## EXERCISE INSTRUCTIONS:
Each record below should be given again exactly as it reads.

(Records from a collection)
===============

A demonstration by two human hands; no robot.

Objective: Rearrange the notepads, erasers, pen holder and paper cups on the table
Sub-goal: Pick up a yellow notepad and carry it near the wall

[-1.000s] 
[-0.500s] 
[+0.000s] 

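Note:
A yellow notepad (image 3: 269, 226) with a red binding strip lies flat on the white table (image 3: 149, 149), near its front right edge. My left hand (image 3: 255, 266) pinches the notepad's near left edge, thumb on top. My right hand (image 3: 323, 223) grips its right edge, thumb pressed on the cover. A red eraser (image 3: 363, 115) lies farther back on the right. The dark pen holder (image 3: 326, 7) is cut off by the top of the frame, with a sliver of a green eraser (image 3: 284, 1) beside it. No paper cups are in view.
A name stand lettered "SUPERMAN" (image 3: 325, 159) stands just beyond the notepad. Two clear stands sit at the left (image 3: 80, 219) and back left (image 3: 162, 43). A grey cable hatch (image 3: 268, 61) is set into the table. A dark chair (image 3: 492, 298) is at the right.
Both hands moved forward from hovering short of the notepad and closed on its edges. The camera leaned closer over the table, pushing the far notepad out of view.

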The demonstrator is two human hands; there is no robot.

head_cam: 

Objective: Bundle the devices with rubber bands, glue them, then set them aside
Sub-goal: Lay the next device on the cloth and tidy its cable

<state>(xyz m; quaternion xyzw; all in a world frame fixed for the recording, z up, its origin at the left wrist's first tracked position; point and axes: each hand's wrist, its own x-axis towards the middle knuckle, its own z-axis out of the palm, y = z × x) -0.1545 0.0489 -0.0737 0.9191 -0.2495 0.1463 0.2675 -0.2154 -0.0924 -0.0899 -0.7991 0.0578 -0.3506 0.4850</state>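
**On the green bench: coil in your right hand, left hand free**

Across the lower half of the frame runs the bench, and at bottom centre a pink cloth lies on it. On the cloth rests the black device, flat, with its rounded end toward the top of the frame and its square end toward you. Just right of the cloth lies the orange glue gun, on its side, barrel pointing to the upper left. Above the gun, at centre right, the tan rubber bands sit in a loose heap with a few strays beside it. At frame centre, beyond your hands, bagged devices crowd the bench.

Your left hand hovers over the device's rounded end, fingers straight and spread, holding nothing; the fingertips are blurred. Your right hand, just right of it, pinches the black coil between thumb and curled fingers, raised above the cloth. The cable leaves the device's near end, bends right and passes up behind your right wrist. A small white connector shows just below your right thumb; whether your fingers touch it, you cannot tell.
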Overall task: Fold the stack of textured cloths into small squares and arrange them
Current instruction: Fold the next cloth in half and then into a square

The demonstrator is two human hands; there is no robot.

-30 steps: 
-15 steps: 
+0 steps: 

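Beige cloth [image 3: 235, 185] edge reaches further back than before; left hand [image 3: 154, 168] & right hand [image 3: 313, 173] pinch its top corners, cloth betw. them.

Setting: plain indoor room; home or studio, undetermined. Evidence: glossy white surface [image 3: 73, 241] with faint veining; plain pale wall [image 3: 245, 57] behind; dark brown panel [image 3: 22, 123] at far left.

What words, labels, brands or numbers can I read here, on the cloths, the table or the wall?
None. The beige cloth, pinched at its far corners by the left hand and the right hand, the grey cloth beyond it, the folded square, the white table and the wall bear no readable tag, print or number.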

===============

## ANSWER BOX:
A demonstration by two human hands; no robot.

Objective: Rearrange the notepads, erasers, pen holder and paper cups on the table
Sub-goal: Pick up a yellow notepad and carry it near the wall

[-1.000s] 
[-0.500s] 
[+0.000s] 

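Note:
A yellow notepad (image 3: 269, 226) with a red binding strip lies flat on the white table (image 3: 149, 149), near its front right edge. My left hand (image 3: 255, 266) pinches the notepad's near left edge, thumb on top. My right hand (image 3: 323, 223) grips its right edge, thumb pressed on the cover. A red eraser (image 3: 363, 115) lies farther back on the right. The dark pen holder (image 3: 326, 7) is cut off by the top of the frame, with a sliver of a green eraser (image 3: 284, 1) beside it. No paper cups are in view.
A name stand lettered "SUPERMAN" (image 3: 325, 159) stands just beyond the notepad. Two clear stands sit at the left (image 3: 80, 219) and back left (image 3: 162, 43). A grey cable hatch (image 3: 268, 61) is set into the table. A dark chair (image 3: 492, 298) is at the right.
Both hands moved forward from hovering short of the notepad and closed on its edges. The camera leaned closer over the table, pushing the far notepad out of view.
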
The demonstrator is two human hands; there is no robot.

head_cam: 

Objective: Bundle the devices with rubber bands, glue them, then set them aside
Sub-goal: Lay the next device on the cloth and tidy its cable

<state>(xyz m; quaternion xyzw; all in a world frame fixed for the recording, z up, its origin at the left wrist's first tracked position; point and axes: each hand's wrist, its own x-axis towards the middle knuckle, its own z-axis out of the palm, y = z × x) -0.1545 0.0489 -0.0737 0.9191 -0.2495 0.1463 0.2675 -0.2154 -0.0924 -0.0899 -0.7991 0.0578 -0.3506 0.4850</state>
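**On the green bench: coil in your right hand, left hand free**

Across the lower half of the frame runs the bench, and at bottom centre a pink cloth lies on it. On the cloth rests the black device, flat, with its rounded end toward the top of the frame and its square end toward you. Just right of the cloth lies the orange glue gun, on its side, barrel pointing to the upper left. Above the gun, at centre right, the tan rubber bands sit in a loose heap with a few strays beside it. At frame centre, beyond your hands, bagged devices crowd the bench.

Your left hand hovers over the device's rounded end, fingers straight and spread, holding nothing; the fingertips are blurred. Your right hand, just right of it, pinches the black coil between thumb and curled fingers, raised above the cloth. The cable leaves the device's near end, bends right and passes up behind your right wrist. A small white connector shows just below your right thumb; whether your fingers touch it, you cannot tell.
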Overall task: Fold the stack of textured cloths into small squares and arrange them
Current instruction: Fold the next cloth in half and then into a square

The demonstrator is two human hands; there is no robot.

-30 steps: 
-15 steps: 
+0 steps: 

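Beige cloth [image 3: 235, 185] edge reaches further back than before; left hand [image 3: 154, 168] & right hand [image 3: 313, 173] pinch its top corners, cloth betw. them.

Setting: plain indoor room; home or studio, undetermined. Evidence: glossy white surface [image 3: 73, 241] with faint veining; plain pale wall [image 3: 245, 57] behind; dark brown panel [image 3: 22, 123] at far left.

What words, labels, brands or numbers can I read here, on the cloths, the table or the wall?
None. The beige cloth, pinched at its far corners by the left hand and the right hand, the grey cloth beyond it, the folded square, the white table and the wall bear no readable tag, print or number.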

There's no more to the answer.